United States District Court, M.D. Tennessee, Nashville Division

February 10, 2017

ALAM MELES, Plaintiff,


          ALETA A. TRAUGER United States District Judge.

         Pending before the court is a Motion for Summary Judgment (Docket No. 19) filed by the defendant, Avalon Health Care, LLC d/b/a Trevecca Health Care (“Trevecca”), to which the plaintiff, Alem Meles, has not responded. For the reasons discussed herein, the motion will be granted.


         On March 7, 2016, Ms. Meles filed this employment action against her former employer, Trevecca.[1] (Docket No. 1.) The Complaint brings a claim for violation of the Family and Medical Leave Act, 29 U.S.C. § 2611, et seq. (“FMLA”) based on allegations that, upon requesting leave under the FMLA, Ms. Meles was told by someone in Human Resources at Trevecca that she was being terminated from her employment.

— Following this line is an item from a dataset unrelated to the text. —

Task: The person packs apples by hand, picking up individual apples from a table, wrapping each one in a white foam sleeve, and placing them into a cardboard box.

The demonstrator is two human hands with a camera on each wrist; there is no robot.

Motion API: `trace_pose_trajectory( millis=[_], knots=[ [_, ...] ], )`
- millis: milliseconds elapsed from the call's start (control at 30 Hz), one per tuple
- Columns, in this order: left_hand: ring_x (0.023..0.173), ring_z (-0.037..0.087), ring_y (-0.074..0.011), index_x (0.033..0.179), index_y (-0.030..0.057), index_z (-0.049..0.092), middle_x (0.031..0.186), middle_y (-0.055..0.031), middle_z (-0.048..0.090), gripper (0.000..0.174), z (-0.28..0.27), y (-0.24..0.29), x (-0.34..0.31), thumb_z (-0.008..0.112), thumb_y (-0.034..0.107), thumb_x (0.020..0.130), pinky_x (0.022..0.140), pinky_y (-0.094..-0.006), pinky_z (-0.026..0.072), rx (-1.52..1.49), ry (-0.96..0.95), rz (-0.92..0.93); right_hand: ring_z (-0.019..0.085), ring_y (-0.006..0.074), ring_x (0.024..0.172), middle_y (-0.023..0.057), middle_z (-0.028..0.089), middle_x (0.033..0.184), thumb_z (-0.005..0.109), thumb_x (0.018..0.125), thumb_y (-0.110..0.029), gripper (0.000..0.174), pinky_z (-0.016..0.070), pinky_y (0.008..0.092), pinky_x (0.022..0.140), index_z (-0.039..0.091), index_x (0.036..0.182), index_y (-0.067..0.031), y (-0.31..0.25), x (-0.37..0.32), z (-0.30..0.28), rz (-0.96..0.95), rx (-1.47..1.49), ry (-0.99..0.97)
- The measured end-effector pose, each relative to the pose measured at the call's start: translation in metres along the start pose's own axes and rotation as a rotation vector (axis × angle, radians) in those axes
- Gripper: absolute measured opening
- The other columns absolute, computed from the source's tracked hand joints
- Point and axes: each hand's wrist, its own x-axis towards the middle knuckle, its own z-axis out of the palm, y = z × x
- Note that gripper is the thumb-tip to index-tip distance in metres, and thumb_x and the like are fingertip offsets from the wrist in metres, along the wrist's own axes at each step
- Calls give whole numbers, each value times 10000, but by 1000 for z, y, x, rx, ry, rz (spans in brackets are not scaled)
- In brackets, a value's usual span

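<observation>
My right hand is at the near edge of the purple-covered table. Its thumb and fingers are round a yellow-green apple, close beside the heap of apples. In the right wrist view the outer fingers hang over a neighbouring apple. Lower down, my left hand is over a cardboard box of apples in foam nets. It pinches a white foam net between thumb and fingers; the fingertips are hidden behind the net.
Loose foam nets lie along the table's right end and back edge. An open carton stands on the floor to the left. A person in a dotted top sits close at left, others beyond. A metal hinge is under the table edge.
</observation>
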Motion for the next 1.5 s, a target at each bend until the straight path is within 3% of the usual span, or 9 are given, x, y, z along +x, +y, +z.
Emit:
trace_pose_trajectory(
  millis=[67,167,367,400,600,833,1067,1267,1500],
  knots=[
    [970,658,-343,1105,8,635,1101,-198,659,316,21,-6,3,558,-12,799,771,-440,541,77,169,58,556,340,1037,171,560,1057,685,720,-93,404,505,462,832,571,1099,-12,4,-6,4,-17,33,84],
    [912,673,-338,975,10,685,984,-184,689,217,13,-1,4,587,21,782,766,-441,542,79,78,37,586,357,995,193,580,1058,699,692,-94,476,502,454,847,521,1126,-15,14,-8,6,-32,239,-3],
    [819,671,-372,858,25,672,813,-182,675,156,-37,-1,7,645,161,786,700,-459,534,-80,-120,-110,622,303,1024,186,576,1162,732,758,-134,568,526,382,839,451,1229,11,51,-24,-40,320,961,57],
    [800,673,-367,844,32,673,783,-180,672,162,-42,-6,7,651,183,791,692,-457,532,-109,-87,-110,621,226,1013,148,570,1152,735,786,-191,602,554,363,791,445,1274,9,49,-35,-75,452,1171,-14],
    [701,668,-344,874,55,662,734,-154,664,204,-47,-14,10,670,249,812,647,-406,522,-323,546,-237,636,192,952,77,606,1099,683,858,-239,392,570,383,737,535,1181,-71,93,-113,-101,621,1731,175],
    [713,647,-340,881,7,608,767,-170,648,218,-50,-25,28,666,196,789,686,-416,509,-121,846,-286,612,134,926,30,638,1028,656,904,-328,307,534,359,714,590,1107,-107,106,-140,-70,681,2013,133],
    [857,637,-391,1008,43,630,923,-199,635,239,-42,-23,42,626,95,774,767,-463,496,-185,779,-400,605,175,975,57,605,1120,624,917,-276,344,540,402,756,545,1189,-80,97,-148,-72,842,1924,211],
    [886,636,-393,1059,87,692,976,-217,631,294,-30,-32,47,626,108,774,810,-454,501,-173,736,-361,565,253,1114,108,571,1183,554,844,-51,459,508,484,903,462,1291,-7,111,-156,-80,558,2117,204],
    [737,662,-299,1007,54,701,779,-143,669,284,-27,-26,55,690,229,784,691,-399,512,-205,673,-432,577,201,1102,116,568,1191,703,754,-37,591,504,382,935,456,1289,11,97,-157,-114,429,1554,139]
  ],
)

         Briefly, the only evidence in the record that supports Ms. Meles's claim is her testimony that, On September 5, 2012, Ms. Meles received a voicemail from her supervisor, Virginia Diaz, stating that she was terminated from her employment due to her unexplained absence and that she should not return to work on September 6, 2012 as scheduled. (Docket No. 19-2 (November 23, 2016 Meles Deposition (“Meles Dep.”)) at 40:13-41:22.) There is no evidence in the record, however, that, prior to receiving this alleged voicemail, Ms. Meles had requested FMLA leave or otherwise informed Trevecca that she was suffering from a serious medical condition or would need to be absent for an extended period of time.

         In the prior action by Ms. Meles before this court, the testimony by Ms. Meles in the record stated that she faxed her request for FMLA leave to Trevecca prior to Ms. Diaz terminating her. (See Memorandum, Meles v. Avalon Health Care, Case No. 3:14-cv-1487, 2015 WL 5568060 (M.D. Tenn. Sept. 22, 2015), Docket No. 30, p. 8.) The testimony before the court in the instant action, however, clarifies that it was on September 6, 2012, the day after Ms. Meles received the initial voicemail terminating her employment, that Ms. Meles faxed to Trevecca documentation of her medical need for leave. (Docket No. 19-2 (Meles Dep), 49:20-51:24.) She then called to follow up, at which time she was initially reminded by Ms. Diaz of her termination the previous day. (Id.) Indeed, the fax from Ms. Meles's physician indicating that she needed an extended leave from work is dated September 6, 2012. (Id. at pp. 78-79 (Exhibit 10 to Meles Dep.).) Ms. Meles admits that she later received a document from Trevecca dated September 19, 2012, stating that she was approved for her request for FMLA Leave. (Id. at 68:23-69:4.)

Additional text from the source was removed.